Cathya related that due to the one-of-a-kind nature of their products they don't do a web site or fill phone orders. Their venue is strictly shows. They accept credit cards and cash, no checks... If you would like to be on their mailing list regarding future shows email Cathya at email@example.com with your name, street address and email address.
Jim also lapidaries and smiths dino bone cabochons and jewelry. Sitting out atop one of his cases was the tray of oddly figured cabochons depicted above left. When I inquired as to what these were used for, were Jim replied "tongues". Now that nomenclature was a new one on me and I have to admit that my first response his answer was to envision some kind of peculiar stone carvings with dino bone lounges sticking out of their mouths...
Of course the actual function of "tongues" is to serve as pendant or drop-like pieces in jewelry. To illustrate Jim brought out and handed me the finished pendant depicted above right. Now the stone in this particular piece looked rather plain and nondescript compared to the more colorful tongues populating the tray. At first I was at somewhat of a loss to understand why anyone like Jim who could cut any flavor of bone he wanted would select a piece like that, or how it could possibly want $125.
So Check it out against a light to appreciate what makes this one a very special piece... Pretty huh?
Shown above left and right are a couple of trays of dino bone cabochons cut by Jim. I appreciate Jim's treatment and overall approach to jewelry making with dino bone, which is to keep the cabbing and silver basic and leave it to the material to carry the piece and do what interesting material does. That's a quarter included for scale in the photo of the cabochons above left. The cabochons in this tray wanted from about $45 to $100 each.
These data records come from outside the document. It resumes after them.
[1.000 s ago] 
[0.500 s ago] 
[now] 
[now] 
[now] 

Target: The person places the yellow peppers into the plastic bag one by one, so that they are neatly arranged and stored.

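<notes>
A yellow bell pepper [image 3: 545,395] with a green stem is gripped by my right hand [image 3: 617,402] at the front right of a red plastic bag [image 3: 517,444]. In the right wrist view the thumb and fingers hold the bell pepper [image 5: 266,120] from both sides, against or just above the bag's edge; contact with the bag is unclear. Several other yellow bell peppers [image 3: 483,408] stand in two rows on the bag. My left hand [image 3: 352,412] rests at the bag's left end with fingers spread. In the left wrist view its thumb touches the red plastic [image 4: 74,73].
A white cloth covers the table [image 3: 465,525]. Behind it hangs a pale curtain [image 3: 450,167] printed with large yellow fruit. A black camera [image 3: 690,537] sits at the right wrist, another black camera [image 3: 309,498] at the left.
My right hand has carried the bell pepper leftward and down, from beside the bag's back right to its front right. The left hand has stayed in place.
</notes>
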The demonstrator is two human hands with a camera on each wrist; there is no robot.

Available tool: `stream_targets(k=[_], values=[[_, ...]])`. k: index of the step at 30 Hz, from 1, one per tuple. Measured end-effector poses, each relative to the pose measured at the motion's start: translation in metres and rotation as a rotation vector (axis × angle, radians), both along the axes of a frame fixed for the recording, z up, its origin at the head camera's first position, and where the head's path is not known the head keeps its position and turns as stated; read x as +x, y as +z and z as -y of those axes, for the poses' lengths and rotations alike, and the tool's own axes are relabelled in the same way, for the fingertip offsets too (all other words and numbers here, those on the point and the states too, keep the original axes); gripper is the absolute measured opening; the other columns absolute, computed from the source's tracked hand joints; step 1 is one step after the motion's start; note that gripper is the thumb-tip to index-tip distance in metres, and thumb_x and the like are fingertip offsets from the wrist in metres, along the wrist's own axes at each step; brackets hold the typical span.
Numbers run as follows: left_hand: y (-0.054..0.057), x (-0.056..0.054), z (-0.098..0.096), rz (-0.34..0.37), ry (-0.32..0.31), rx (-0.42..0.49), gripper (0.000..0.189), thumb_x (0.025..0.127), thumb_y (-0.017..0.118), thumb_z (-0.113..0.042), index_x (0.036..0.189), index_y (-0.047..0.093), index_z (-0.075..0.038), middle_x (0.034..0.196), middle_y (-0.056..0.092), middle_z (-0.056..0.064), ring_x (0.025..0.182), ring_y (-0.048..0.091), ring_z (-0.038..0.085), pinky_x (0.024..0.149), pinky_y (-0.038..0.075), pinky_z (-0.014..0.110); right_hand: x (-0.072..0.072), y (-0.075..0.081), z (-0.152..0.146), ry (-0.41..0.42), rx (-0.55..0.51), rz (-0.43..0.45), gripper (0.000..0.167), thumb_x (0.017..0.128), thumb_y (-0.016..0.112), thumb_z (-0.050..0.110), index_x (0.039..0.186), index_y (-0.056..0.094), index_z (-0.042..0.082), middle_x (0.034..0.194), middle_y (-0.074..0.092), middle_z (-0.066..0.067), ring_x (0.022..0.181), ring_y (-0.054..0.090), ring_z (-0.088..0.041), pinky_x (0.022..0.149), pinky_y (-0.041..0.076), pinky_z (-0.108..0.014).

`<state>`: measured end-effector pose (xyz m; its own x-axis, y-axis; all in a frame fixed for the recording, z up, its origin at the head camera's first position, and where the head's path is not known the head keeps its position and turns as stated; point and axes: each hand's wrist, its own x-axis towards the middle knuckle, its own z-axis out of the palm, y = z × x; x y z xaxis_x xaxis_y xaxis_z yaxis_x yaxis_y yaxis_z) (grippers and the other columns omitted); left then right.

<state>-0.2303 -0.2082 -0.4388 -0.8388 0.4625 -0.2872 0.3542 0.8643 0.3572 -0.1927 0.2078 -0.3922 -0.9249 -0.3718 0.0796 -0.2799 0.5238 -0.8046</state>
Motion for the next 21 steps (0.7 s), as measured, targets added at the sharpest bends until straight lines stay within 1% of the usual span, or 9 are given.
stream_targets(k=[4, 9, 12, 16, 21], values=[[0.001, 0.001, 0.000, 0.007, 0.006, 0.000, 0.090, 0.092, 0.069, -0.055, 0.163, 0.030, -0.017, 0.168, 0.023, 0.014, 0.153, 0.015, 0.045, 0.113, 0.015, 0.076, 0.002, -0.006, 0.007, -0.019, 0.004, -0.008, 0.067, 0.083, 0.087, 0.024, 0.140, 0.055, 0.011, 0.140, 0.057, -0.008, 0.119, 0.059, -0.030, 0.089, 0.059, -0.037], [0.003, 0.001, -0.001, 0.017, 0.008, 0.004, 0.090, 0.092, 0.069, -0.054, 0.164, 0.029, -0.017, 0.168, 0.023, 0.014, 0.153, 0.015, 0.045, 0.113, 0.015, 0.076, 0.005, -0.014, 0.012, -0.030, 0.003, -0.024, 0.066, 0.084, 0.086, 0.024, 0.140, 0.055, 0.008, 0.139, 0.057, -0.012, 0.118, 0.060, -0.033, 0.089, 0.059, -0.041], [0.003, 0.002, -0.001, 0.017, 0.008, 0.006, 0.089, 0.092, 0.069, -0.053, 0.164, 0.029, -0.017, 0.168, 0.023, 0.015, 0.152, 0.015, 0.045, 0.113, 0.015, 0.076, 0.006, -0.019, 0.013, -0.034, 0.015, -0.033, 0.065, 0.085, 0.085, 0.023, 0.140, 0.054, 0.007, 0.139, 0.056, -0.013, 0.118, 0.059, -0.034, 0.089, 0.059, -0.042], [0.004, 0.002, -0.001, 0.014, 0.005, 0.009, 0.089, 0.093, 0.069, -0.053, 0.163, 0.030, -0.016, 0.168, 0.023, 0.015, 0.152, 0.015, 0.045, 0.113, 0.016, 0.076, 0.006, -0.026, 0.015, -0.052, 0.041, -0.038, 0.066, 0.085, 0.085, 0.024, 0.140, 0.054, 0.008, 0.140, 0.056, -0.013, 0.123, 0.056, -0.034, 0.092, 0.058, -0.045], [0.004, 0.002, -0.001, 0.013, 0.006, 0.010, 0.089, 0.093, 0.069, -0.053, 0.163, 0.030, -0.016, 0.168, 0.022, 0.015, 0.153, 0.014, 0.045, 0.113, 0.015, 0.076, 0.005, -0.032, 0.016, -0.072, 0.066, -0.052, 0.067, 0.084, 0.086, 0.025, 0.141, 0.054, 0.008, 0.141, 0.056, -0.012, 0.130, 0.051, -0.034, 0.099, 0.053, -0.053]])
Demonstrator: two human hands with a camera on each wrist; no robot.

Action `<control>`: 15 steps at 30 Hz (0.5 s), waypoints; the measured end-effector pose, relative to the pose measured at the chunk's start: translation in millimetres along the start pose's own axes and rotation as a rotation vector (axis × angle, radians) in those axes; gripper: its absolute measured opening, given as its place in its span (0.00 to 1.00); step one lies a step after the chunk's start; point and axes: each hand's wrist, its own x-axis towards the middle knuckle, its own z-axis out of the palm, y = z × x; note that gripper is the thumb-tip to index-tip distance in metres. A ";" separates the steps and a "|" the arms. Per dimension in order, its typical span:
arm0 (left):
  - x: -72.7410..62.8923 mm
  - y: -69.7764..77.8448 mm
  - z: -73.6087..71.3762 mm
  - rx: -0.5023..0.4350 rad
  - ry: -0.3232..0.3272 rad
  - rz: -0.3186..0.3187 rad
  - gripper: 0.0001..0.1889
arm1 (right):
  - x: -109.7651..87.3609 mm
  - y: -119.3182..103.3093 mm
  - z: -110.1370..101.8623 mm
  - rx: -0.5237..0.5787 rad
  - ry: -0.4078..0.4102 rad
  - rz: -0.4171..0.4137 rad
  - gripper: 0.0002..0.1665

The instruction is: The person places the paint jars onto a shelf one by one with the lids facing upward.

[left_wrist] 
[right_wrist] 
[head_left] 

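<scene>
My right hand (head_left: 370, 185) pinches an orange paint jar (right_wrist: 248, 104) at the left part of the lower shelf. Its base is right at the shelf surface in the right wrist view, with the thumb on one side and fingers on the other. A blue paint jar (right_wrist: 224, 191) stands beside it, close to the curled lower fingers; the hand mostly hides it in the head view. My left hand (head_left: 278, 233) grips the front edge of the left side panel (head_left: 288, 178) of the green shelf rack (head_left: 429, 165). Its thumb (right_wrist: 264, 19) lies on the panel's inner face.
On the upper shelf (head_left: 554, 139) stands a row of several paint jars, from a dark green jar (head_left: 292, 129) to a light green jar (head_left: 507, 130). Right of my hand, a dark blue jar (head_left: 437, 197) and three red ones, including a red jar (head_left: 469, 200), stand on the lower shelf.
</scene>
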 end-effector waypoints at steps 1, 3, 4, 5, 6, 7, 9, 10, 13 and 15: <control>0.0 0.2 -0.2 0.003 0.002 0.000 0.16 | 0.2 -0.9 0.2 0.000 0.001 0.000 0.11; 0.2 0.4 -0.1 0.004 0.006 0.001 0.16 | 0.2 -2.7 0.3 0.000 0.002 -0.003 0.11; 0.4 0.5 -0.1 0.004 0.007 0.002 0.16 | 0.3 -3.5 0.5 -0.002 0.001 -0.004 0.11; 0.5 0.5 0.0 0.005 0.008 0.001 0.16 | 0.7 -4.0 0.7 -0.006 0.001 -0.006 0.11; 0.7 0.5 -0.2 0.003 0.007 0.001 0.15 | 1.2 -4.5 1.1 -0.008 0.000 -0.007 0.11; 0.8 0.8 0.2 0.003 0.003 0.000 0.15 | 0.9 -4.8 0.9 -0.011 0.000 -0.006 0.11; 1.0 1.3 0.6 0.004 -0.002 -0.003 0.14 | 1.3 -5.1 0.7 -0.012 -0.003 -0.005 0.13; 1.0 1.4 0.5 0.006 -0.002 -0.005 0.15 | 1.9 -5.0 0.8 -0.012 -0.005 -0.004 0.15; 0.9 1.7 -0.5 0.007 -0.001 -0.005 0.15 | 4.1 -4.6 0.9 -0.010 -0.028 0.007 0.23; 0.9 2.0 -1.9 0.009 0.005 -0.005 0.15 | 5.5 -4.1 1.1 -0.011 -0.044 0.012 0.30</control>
Depicted above right is a tray populated with somewhat smaller cabochons which wanted from about $20 to $35 each. Jim explained the cabochon's each prices equated to approximately $2-$3 per gram. Of course Jim has more labor involved in his cabs than his slabs, but those of you who can also do this yourself may find it interesting to compare the price of the cabs with the slabs. Shown in hand at left are 4 cabs from tray of smaller ones. These ranged in price from $18 for the orange/yellow oval to $33 for that striking red/orange 42mm arrowhead shaped piece.
Pictured at left is a dino bone necklace and earring set in sterling silver made by Jim. The largest cab is approximately 2". This set wanted $495. When I asked Jim how long he had been doing silver work he snapped off "13 years" without hesitation. His response was so immediate and positive I had to ask if his getting started with smithing was somehow extraordinarily memorable for him. He explained he was simply fast with the answer, having already supplied it hundreds of times in response to customer queries while they owned and operated their store in Moab, a business from which he and Cathya have recently retired.
Shown below is some more of Jim's work. The largest trilobite is about 2 inches. They are also Utah fossils, from near Delta. The largest crystal is about 2 1/2". The trilo in sterling set wanted $425 and the rock crystal in sterling set wanted $595. When queried Jim replied that he also makes matching earrings from these sets available separately.